Splitting Data Across Nodes

Prerequisites(2)

Builds on to(3)

Distributed Secondary Index Data Warehouse (Snowflake, BigQuery)Time-Series DB (InfluxDB)

Partitioning (also called sharding) divides a dataset across multiple nodes so that each node stores and processes only a subset of the data. This enables horizontal scaling: as data grows, add more nodes with more partitions. Each partition is a fully independent subset of the data.

Range Partitioning

Assign each partition a contiguous range of keys. For example, partition 1 owns keys A–F, partition 2 owns G–N, partition 3 owns O–Z. Range partitioning is excellent for range queries: "give me all users with last names starting with M" hits only one partition.

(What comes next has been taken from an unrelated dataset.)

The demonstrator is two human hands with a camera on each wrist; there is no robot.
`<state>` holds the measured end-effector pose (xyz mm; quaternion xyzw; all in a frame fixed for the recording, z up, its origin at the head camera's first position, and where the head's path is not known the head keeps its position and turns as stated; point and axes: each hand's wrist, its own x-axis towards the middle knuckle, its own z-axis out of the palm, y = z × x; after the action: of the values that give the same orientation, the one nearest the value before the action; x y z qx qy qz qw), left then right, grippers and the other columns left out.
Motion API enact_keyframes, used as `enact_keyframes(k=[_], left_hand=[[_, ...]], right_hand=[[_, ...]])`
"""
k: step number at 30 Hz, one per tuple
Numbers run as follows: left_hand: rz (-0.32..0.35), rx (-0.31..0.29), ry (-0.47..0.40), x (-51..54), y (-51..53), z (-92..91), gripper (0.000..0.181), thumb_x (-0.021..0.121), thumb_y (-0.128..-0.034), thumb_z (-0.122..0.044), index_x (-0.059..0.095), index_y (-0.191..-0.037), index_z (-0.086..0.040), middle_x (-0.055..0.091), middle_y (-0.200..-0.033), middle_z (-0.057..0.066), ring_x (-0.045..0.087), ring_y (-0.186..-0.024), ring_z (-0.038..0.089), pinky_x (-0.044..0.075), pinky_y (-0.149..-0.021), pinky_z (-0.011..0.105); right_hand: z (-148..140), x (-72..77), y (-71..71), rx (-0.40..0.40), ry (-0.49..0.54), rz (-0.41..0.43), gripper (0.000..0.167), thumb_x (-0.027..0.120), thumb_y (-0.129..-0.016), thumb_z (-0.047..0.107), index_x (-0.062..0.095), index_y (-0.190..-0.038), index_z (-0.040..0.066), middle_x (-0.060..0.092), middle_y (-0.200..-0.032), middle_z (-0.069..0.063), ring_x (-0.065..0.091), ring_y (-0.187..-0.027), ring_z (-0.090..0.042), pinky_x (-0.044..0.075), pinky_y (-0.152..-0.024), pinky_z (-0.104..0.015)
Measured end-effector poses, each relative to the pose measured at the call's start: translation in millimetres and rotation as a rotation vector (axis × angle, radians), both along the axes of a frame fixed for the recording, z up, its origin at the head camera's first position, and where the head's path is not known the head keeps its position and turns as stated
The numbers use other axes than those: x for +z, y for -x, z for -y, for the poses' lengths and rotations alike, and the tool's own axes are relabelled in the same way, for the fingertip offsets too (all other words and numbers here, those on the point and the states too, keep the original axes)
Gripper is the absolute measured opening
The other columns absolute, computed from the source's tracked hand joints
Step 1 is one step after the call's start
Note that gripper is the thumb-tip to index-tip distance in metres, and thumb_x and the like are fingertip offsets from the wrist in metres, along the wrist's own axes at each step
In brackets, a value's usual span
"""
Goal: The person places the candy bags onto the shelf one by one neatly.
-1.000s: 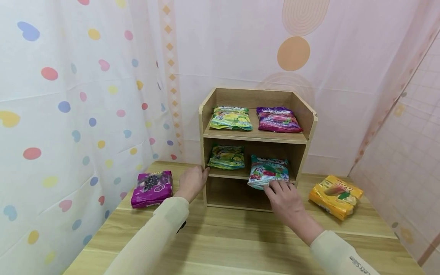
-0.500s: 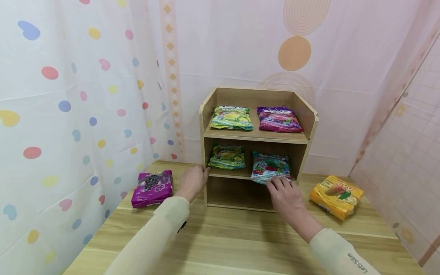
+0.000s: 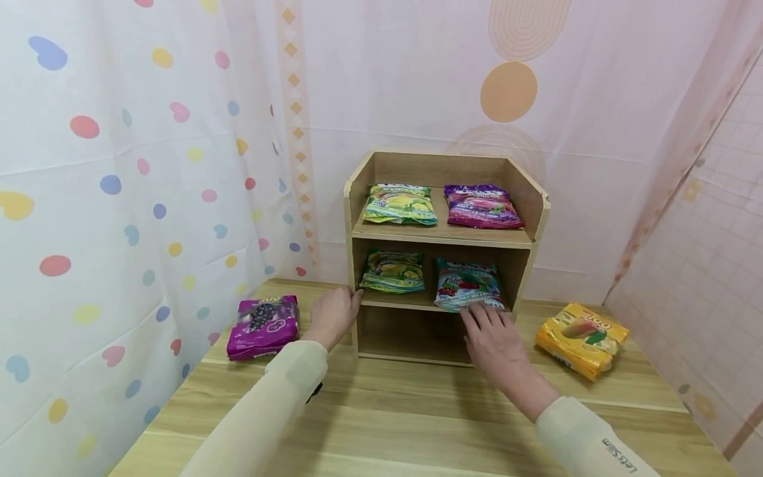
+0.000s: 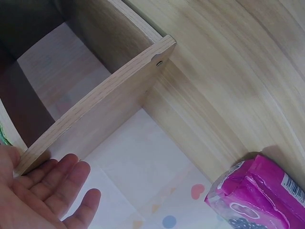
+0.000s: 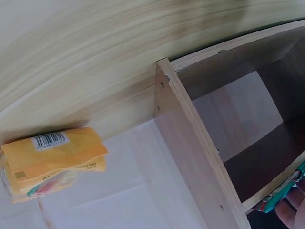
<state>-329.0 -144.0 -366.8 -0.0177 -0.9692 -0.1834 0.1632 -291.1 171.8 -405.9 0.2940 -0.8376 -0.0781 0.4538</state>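
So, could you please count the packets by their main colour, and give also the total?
Green-yellow bags: 2
Purple packets: 2
Teal bag, touched by the right hand: 1
Yellow packet: 1
Total: 6

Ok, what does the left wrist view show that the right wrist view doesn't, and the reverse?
Only the left wrist view: the left hand at the front edge of the shelf unit, the purple packet and a sliver of green packaging.
Only the right wrist view: the right hand, mostly cut off by the frame, touching the teal bag, plus the yellow packet.
Both: the shelf unit, the wood-grain table and pale curtain.
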Motion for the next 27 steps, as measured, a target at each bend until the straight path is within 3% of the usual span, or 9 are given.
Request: enact_keyframes(k=[5, 12, 27], left_hand=[[0.007, -0.002, -0.002, -0.3, -0.1, 0.6, 0.048, 0.046, -0.1054, -0.036, 0.054, -0.066, -0.011, 0.052, -0.057, 0.005, 0.054, -0.052, 0.021, 0.043, -0.047, 0.038], [0.013, -0.010, -0.013, -0.7, 0.4, 0.7, 0.048, 0.045, -0.1057, -0.036, 0.054, -0.066, -0.011, 0.052, -0.057, 0.005, 0.053, -0.051, 0.021, 0.042, -0.047, 0.037], [0.002, -0.012, -0.003, 0.5, -1.3, 0.2, 0.048, 0.045, -0.1058, -0.035, 0.054, -0.066, -0.011, 0.052, -0.058, 0.005, 0.053, -0.052, 0.021, 0.043, -0.047, 0.037]], right_hand=[[0.2, -3.2, 0.2, -0.007, -0.010, 0.040, 0.055, 0.080, -0.078, 0.023, 0.061, -0.125, 0.000, 0.058, -0.127, -0.022, 0.056, -0.116, -0.039, 0.048, -0.092, -0.051], [0.6, -6.0, -2.0, 0.040, 0.019, 0.039, 0.051, 0.079, -0.079, 0.021, 0.063, -0.123, 0.001, 0.059, -0.119, -0.020, 0.059, -0.106, -0.038, 0.049, -0.089, -0.050], [0.4, -9.2, -2.0, -0.006, 0.012, 0.105, 0.053, 0.077, -0.081, 0.022, 0.061, -0.127, 0.002, 0.058, -0.122, -0.020, 0.057, -0.109, -0.038, 0.046, -0.092, -0.052]])
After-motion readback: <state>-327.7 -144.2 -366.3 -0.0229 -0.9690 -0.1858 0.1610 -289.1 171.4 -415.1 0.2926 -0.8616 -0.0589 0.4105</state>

Risk: Hotspots. If keys are not uniformly distributed (e.g., many names start with S), one partition handles disproportionate load. Time-stamped keys are particularly dangerous—all current writes go to the latest time range.

Hash Partitioning

Apply a hash function to each key and use the hash to determine the partition: partition = hash(key) % numPartitions. This distributes keys uniformly regardless of the key distribution, eliminating hotspots.

Tradeoff: Range queries become impossible because adjacent keys are scattered across different partitions. A range scan must hit all partitions (scatter-gather).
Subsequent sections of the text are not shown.